Protobuf: Structured Code with Protocol Buffers
The structuring of data plays an important role in the development of programs and websites. If project data is well structured, for example, it can be easily and precisely read by other software. On the Internet, this is especially important for text-based search engines such as Google, Bing or Yahoo, which can capture the content of a website thanks to corresponding, structured distinctions.
The use of structured data in software development is generally worthwhile - whether for Internet or desktop applications - wherever programs or services have to exchange data via interfaces and a high data processing speed is desired. You will learn the role the serialisation format Protocol Buffers (Protobuf) can play and how this structuring method differs from the known alternative JSONP in this article.
What is Protobuf (Protocol Buffers)?
Protocol Buffers, or Protobuf for short, a data interchange format originally developed for internal use, has been offered to the general public as an open source project (partly Apache 2.0 license) by Google since 2008. The binary format enables applications to store as well as exchange structured data in an uncomplicated way, whereby these programs can even be written in different programming languages. The following, including others, are supported languages:
- C#
- C++
- Go
- Objective-C
- Java
- Python
- Ruby
Protobuf is used in combination with HTTP and RPCs (Remote Procedure Calls) for local and remote client-server communication - to describe the interfaces required here. The protocol composition is also called gRPC.
What are the benefits of Google’s Protocol Buffers?
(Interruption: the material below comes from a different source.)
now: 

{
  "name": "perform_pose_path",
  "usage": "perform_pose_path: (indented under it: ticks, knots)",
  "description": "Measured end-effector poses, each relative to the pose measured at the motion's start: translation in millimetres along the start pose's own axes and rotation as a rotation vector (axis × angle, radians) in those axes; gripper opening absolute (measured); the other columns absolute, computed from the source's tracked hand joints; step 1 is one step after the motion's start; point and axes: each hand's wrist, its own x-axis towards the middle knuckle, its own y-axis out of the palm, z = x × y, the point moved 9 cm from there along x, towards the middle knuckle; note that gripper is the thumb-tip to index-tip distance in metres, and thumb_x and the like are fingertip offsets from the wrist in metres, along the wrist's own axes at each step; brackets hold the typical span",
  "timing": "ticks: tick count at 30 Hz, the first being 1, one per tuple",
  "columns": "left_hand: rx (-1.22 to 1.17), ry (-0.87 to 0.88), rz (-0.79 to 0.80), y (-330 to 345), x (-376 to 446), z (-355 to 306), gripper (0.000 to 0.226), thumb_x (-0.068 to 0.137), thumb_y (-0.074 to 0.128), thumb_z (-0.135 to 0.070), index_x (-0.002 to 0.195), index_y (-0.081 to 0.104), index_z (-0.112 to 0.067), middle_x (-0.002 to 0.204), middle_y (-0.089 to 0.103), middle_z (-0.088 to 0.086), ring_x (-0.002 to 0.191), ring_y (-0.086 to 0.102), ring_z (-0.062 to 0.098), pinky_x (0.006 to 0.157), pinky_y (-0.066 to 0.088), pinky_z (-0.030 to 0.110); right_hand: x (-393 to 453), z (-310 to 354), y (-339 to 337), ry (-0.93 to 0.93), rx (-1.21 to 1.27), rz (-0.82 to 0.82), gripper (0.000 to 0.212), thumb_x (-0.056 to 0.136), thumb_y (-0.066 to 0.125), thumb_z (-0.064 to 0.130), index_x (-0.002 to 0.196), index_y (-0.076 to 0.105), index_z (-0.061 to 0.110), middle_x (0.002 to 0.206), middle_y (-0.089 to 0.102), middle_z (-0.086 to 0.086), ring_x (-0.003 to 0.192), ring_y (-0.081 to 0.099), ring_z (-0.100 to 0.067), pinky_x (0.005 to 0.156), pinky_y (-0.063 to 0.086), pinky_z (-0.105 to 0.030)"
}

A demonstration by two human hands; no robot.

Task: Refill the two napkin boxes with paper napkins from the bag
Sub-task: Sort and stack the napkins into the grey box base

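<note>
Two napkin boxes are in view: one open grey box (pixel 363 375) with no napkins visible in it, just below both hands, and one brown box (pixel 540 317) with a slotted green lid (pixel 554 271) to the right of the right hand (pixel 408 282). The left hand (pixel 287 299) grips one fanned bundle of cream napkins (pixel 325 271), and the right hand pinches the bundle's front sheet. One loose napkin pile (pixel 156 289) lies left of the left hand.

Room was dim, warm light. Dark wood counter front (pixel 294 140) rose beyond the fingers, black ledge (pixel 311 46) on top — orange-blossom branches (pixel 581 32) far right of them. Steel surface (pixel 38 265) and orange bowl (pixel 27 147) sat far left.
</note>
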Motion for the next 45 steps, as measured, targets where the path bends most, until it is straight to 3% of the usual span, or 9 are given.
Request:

When developing Protobuf, Google placed emphasis on two factors: Simplicity and performance. At the time of development, the format - as already mentioned, initially used internally at Google - was to replace the similar XML format. Today it is also in competition with other solutions such as JSON(P) or FlatBuffers. As Protocol Buffers are still the better choice for many projects, an analysis makes the characteristics and strengths of this structuring method clear:
Clear, cross-application schemes
The basis of every successful application is a well-organised database system. A great deal of attention is paid to the organisation of this system - including the data it contains - but the underlying structures are then lost at the latest when the data is forwarded to a third-party service. The unique encoding of the data in the Protocol Buffers schema ensures that your project forwards structured data as desired, without these structures being broken up.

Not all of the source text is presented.